Item 2.01. Completion of Acquisition or Disposition of Assets.
On June 19, 2019, DaVita Inc., a Delaware corporation (“DaVita”), completed its previously announced disposition of all of the issued and outstanding equity interests of DaVita Medical Holdings, LLC, which together with its direct and indirect subsidiaries and certain affiliates constitutes the DaVita Medical Group division of DaVita, pursuant to that certain Equity Purchase Agreement, dated as of December 5, 2017 (the “EPA”), as amended by that certain First Amendment, dated as of September 20, 2018 (the “First Amendment”), and by that certain Second Amendment, dated as of December 11, 2018 (the “Second Amendment”) (the EPA as amended by the First Amendment and the Second Amendment, the “Purchase Agreement”), by and among DaVita, Collaborative Care Holdings, LLC, a Delaware limited liability company and a wholly owned subsidiary of Optum, Inc. (“Optum” or “Buyer”), and, solely with respect to Section 9.3 and Section 9.18 of the Purchase Agreement, UnitedHealth Group Incorporated, a Delaware corporation.
Pursuant to the Purchase Agreement, Buyer paid DaVita an aggregate purchase price of $4,340,000,000, subject to certain customary purchase price adjustments specified in the Purchase Agreement.
The description above is a summary of the Purchase Agreement and the transactions contemplated thereby and is subject to, and qualified in its entirety by, reference to the full text of (i) the EPA, a copy of which was filed as Exhibit 10.1 to the Current Report on Form 8-K filed by DaVita with the Securities and Exchange Commission (“SEC”) on December 6, 2017, (ii) the First Amendment, a copy of which was filed as Exhibit 10.1 to the Current Report on Form 8-K filed by DaVita with the SEC on September 24, 2018, and (iii) the Second Amendment, a copy of which was filed as Exhibit 10.1 to the Current Report on Form 8-K filed by DaVita with the SEC on December 17, 2018, each of which is incorporated herein by reference.
DaVita’s incorporation by reference of the Purchase Agreement into this report is not intended to provide any other information about DaVita or Buyer or their respective subsidiaries and affiliates. For example, the representations and warranties made by each of DaVita and Buyer therein were made solely for the benefit of the other parties to the Purchase Agreement and should not be relied upon by stockholders as characterizations of the actual state of facts or condition of DaVita or Buyer or their respective subsidiaries and affiliates.
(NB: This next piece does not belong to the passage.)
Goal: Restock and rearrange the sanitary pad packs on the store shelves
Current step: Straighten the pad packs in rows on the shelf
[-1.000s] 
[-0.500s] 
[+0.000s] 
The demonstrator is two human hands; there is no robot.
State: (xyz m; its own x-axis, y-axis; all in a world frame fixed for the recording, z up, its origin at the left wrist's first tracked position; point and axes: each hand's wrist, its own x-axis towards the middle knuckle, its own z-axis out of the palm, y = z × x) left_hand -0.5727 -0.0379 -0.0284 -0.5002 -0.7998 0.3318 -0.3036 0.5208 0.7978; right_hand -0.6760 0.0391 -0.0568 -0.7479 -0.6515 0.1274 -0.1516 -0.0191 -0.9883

In connection with the closing of the transactions contemplated by the Purchase Agreement, DaVita is filing herewith certain pro forma financial information related to the disposition of the DaVita Medical Group division, which is attached hereto as Exhibit 99.1.
Forward-Looking Statements
This Current Report on Form 8-K contains forward-looking statements within the meaning of the federal securities laws. All such statements in this report, other than statements of historical fact, are forward-looking statements and include, among other things, statements about intentions for the use of the net proceeds from the sale of DMG. Words such as "expect," "intend," "will," "plan," "anticipate," "believe," "continue," and similar expressions are intended to identify forward-looking statements.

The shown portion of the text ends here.